However, hdparm shows hda with DMA still on.

System Config:
2.26ghz P4
4GB RAM 333mhz
X06 BIOS
Hitachi 40GB <--- CPG Hard Drive
Seagate 80GB <--- CPG Hard Drive
Pro100S in Slot 4




Comment 13 Joshua Giles 2003-06-20 18:17:43 UTC
OK, the kernel (up) at http://people.redhat.com/ltroan/fixes/RHL9-ide/i686/ 
has failed after ~1 day of stress.  DMA is disabled at this point and an 
additional message was seen "hda: error waiting for DMA".  Also, dmesg reports 
DMA being disabled on hda, but this was not seen on previous kernels.  
However, hdparm shows hda with DMA still on.

System Config:
2.26ghz P4
4GB RAM 333mhz
X06 BIOS
Hitachi 40GB <--- CPG Hard Drive
Seagate 80GB <--- CPG Hard Drive
Pro100S in Slot 4




Comment 14 Michael K. Johnson 2003-06-23 15:13:11 UTC
What exactly does "failed" mean here?  It's unclear to me from this
description whether the code is working as expected...

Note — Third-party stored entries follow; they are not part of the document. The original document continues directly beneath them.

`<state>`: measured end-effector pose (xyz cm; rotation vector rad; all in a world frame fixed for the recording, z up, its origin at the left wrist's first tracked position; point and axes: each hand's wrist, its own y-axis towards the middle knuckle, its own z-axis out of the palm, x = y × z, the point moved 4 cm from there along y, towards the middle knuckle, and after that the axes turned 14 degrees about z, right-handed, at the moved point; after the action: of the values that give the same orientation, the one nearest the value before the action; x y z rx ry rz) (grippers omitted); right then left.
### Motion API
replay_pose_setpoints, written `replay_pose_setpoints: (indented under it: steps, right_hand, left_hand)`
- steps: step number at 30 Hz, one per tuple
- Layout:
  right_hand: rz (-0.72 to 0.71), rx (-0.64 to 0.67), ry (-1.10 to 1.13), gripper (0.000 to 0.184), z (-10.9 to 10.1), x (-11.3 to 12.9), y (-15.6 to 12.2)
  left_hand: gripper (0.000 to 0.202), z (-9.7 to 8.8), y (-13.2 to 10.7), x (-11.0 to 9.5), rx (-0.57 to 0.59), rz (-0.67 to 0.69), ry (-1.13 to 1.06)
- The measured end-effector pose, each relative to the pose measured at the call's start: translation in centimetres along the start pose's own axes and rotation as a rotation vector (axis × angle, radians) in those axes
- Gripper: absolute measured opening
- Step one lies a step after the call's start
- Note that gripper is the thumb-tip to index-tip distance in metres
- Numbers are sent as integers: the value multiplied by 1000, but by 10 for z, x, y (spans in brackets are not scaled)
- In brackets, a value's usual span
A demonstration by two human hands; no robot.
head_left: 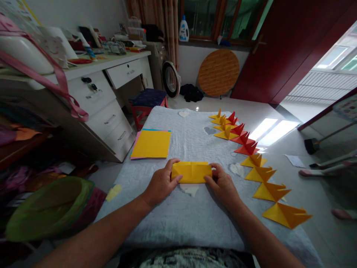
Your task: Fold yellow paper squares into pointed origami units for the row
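Note:
A folded yellow paper (191, 172) lies on the pale blue cloth (181, 212) in front of me. My left hand (161, 183) grips its left end, thumb over the top edge. At the paper's right end, my right hand (222, 185) pinches the fold. A stack of square sheets (151, 144), yellow on top, rests to the left of the paper. Along the right edge of the cloth runs a row of several folded paper shapes, yellow (284, 214) nearer me and red (247, 148) farther away.
A white desk with drawers (111, 93) stands at the left, a red stool (146, 102) beside it. A green bin (47, 206) sits at the lower left. A round wooden board (219, 72) leans on the far wall. Tiled floor lies to the right.

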<state>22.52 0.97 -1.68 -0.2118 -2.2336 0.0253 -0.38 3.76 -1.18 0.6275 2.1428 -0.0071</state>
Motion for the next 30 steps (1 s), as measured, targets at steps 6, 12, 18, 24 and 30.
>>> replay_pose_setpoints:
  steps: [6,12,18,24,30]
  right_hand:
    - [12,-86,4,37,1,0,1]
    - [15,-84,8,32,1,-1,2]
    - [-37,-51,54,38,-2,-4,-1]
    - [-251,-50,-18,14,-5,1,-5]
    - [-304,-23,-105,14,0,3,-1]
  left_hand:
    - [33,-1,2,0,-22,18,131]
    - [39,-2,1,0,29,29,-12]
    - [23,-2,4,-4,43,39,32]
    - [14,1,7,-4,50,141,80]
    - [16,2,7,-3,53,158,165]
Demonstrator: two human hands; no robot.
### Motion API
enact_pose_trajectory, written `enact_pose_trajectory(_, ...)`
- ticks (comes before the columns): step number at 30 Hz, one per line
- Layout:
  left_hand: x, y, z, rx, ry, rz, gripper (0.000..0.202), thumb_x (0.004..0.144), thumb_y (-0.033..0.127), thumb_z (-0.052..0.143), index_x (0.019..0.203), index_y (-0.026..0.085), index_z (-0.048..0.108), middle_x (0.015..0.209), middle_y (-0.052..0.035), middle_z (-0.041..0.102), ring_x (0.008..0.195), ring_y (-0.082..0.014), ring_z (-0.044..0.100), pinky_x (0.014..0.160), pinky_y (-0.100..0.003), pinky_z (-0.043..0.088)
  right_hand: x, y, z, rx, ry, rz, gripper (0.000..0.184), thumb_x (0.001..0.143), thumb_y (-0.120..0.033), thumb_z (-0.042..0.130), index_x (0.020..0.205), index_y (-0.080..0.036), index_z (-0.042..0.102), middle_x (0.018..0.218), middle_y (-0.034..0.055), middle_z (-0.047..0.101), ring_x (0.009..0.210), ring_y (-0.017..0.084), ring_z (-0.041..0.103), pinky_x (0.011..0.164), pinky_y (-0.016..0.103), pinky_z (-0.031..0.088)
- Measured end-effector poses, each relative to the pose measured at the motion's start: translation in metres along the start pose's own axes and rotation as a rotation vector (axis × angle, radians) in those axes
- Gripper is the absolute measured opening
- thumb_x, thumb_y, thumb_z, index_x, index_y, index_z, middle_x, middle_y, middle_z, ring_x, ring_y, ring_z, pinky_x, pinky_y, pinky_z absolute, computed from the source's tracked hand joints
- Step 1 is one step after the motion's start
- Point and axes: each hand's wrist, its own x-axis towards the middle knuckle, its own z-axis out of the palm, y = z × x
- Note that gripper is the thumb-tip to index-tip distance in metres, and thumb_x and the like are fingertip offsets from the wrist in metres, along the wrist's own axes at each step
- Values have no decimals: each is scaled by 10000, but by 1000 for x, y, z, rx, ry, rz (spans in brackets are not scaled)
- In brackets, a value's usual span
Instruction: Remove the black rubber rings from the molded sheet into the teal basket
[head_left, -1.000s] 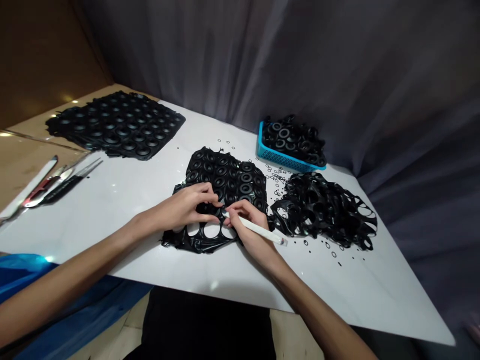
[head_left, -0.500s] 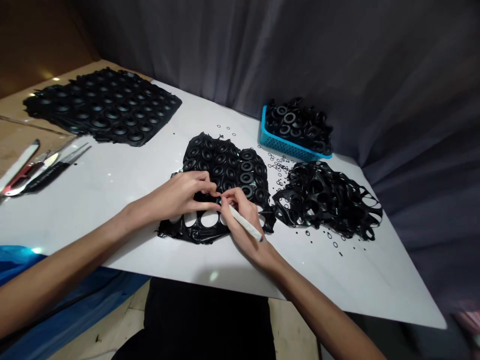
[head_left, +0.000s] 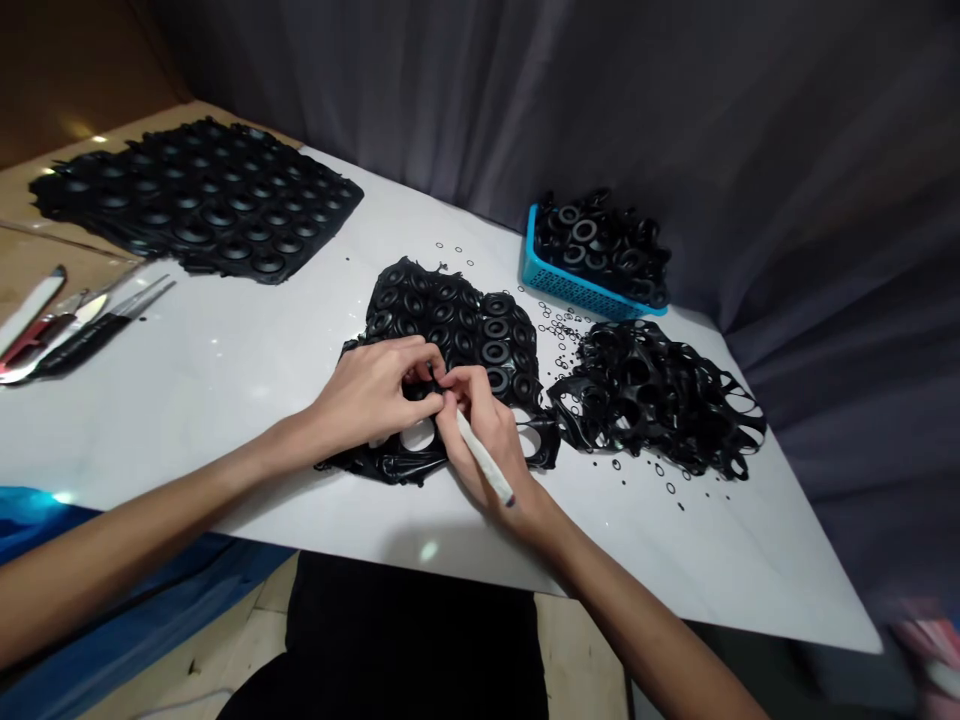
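A black rubber sheet [head_left: 457, 325] moulded with rows of rings lies in the middle of the white table [head_left: 225, 370]; its near rows are empty holes. My left hand [head_left: 371, 395] presses down on the sheet's near part, fingers curled and pinching at a ring. My right hand [head_left: 480, 430] meets it fingertip to fingertip and grips a thin white pen-like tool [head_left: 486, 462], whose tip points into the sheet and whose dark end sticks out toward me.
A blue basket [head_left: 559, 285] heaped with black rings stands at the back. A tangled pile of stripped black scrap [head_left: 660, 395] lies to the right, with small loose rings scattered around it. A second full moulded sheet [head_left: 202, 205] lies far left; knives and cutters [head_left: 71, 325] rest at the left edge.
My hands have drawn closer together over the sheet. The white tool has swung from lying sideways to pointing toward me. The view has shifted slightly left and down.
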Motion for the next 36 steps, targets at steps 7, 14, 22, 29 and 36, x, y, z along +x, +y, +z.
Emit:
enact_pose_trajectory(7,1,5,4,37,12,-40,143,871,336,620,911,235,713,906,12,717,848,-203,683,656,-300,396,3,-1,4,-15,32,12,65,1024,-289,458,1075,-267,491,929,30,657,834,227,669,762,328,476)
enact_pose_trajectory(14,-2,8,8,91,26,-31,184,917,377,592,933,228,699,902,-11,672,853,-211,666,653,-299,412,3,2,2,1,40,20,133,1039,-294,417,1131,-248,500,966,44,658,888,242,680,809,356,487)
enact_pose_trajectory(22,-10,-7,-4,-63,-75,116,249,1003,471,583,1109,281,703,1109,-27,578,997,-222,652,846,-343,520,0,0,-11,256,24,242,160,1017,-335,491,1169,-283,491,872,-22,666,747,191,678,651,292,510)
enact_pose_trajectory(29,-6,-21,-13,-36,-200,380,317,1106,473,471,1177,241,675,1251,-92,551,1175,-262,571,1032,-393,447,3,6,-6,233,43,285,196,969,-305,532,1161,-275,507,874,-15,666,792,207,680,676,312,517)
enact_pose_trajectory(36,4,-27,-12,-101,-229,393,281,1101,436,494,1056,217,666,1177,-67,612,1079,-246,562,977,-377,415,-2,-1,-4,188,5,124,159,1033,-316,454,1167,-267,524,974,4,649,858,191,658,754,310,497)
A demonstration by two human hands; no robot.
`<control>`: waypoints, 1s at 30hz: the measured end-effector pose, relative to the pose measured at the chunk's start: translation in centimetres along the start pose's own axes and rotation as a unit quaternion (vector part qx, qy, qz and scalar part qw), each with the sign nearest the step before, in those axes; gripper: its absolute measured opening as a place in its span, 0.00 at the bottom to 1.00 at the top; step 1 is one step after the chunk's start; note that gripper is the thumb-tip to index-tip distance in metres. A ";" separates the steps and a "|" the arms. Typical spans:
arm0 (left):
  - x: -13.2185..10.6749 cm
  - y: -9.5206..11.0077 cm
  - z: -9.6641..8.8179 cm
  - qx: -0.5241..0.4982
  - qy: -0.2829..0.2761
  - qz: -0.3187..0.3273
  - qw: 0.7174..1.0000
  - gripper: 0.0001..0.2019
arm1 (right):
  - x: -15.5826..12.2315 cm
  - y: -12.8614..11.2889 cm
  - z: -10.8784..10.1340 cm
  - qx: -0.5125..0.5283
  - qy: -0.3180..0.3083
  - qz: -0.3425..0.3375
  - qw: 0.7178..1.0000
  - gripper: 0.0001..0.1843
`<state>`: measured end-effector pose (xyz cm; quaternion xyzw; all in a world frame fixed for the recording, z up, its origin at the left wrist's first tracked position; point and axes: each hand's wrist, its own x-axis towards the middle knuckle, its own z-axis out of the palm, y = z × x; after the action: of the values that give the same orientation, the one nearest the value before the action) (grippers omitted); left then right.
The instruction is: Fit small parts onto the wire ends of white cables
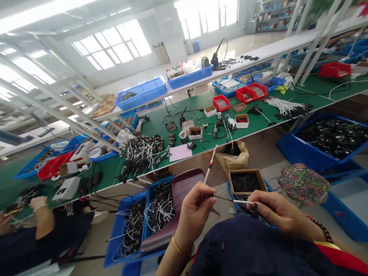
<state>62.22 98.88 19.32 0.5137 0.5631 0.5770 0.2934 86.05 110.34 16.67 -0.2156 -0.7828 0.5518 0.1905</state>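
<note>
My left hand is pinched closed on a thin white cable that rises up and to the right from my fingers, with a dark band near its end. My right hand is closed on another thin white wire whose dark stripped end points left toward my left hand. Both hands hover over my dark-clothed lap, close together, the wire ends almost meeting between them.
A long green workbench ahead carries piles of black-and-white cables, small cardboard boxes and red trays. Blue bins of cables, a purple chair seat and a brown box sit below. Another person's hand works at the left.
</note>
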 end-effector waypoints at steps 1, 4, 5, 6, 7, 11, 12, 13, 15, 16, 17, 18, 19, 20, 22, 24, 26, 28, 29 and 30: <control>0.8 -0.1 0.2 -0.010 0.001 -0.001 1.000 0.10 | 0.4 0.0 -0.5 -0.008 0.002 -0.001 1.000 0.27; 2.7 -0.6 0.5 -0.020 -0.010 -0.009 1.000 0.13 | 1.4 0.1 -1.7 -0.016 0.002 -0.001 1.000 0.26; 3.2 -0.8 0.5 -0.018 -0.020 -0.010 1.000 0.13 | 1.7 0.2 -2.0 -0.016 0.001 0.001 1.000 0.26; 3.7 -1.0 0.5 -0.012 -0.036 -0.009 0.999 0.14 | 2.0 0.2 -2.3 -0.018 0.001 0.006 1.000 0.25; 4.1 -1.3 0.5 0.001 -0.057 -0.006 0.998 0.13 | 2.3 0.2 -2.5 -0.022 0.000 0.012 1.000 0.24; 6.0 -2.6 0.5 0.146 -0.151 0.075 0.975 0.13 | 3.8 -0.5 -3.3 -0.083 -0.027 0.061 0.994 0.20; 6.5 -2.9 0.6 0.194 -0.160 0.112 0.961 0.14 | 4.4 -0.7 -3.5 -0.102 -0.035 0.071 0.992 0.18; 7.1 -3.2 0.6 0.239 -0.164 0.149 0.945 0.15 | 4.9 -1.0 -3.6 -0.120 -0.040 0.078 0.989 0.17; 8.1 -3.7 0.6 0.308 -0.160 0.208 0.915 0.17 | 6.0 -1.4 -3.9 -0.157 -0.034 0.079 0.984 0.15; 8.6 -3.9 0.6 0.329 -0.156 0.226 0.903 0.17 | 6.6 -1.4 -4.0 -0.175 -0.026 0.076 0.981 0.14; 9.0 -4.1 0.6 0.343 -0.153 0.239 0.895 0.17 | 7.1 -1.5 -4.2 -0.190 -0.020 0.074 0.979 0.13; 9.5 -4.3 0.7 0.352 -0.152 0.250 0.889 0.16 | 7.5 -1.4 -4.3 -0.203 -0.015 0.073 0.976 0.12; 10.0 -4.6 0.7 0.356 -0.150 0.261 0.885 0.15 | 7.9 -1.4 -4.4 -0.212 -0.013 0.073 0.974 0.11; 10.5 -4.8 0.7 0.357 -0.149 0.271 0.881 0.13 | 8.3 -1.3 -4.5 -0.217 -0.010 0.074 0.973 0.10; 11.8 -5.4 0.9 0.355 -0.148 0.286 0.878 0.12 | 9.2 -1.1 -4.6 -0.220 -0.003 0.080 0.972 0.10; 13.1 -5.9 1.0 0.346 -0.155 0.303 0.874 0.13 | 10.2 -0.8 -4.6 -0.216 0.009 0.084 0.973 0.10; 14.7 -6.4 0.9 0.335 -0.166 0.321 0.870 0.15 | 11.3 -0.4 -4.7 -0.215 0.025 0.084 0.973 0.11; 16.3 -7.0 0.4 0.327 -0.180 0.332 0.866 0.17 | 12.8 0.1 -4.7 -0.223 0.034 0.078 0.971 0.12; 17.2 -7.3 0.1 0.324 -0.185 0.331 0.867 0.18 | 13.5 0.4 -4.7 -0.230 0.036 0.074 0.970 0.11; 18.1 -7.6 -0.3 0.320 -0.190 0.324 0.870 0.18 | 14.4 0.6 -4.7 -0.239 0.034 0.070 0.968 0.11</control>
<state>54.69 116.81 16.88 0.8328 0.4524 0.3189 0.0105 76.66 122.07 18.48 -0.3275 -0.8679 0.3533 0.1213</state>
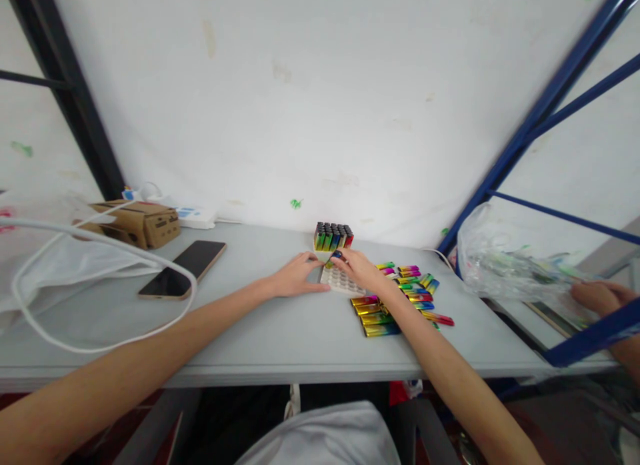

Comment 15 Joshua Giles 2003-06-23 17:24:08 UTC
"failed" = DMA is still being disabled (on hdb).  It was my understanding that 
the OS would no longer have to disable dma.  How is this code supposed to work 
under these conditions?

Comment 16 Larry Troan 2003-06-25 14:46:05 UTC
I OPENED ISSUE TRACKER 24599 TO TRACK THIS IN THE DELL GROUP.....

Detailed history should be kept in this Bugzilla

Comment 17 Joshua Giles 2003-06-25 21:51:23 UTC
Ok after looking at the code (and results of our test) I think some traces 
will be needed on an analyser and a better understanding of what sort of 
behavior is expected of the OS from the IDE spec. 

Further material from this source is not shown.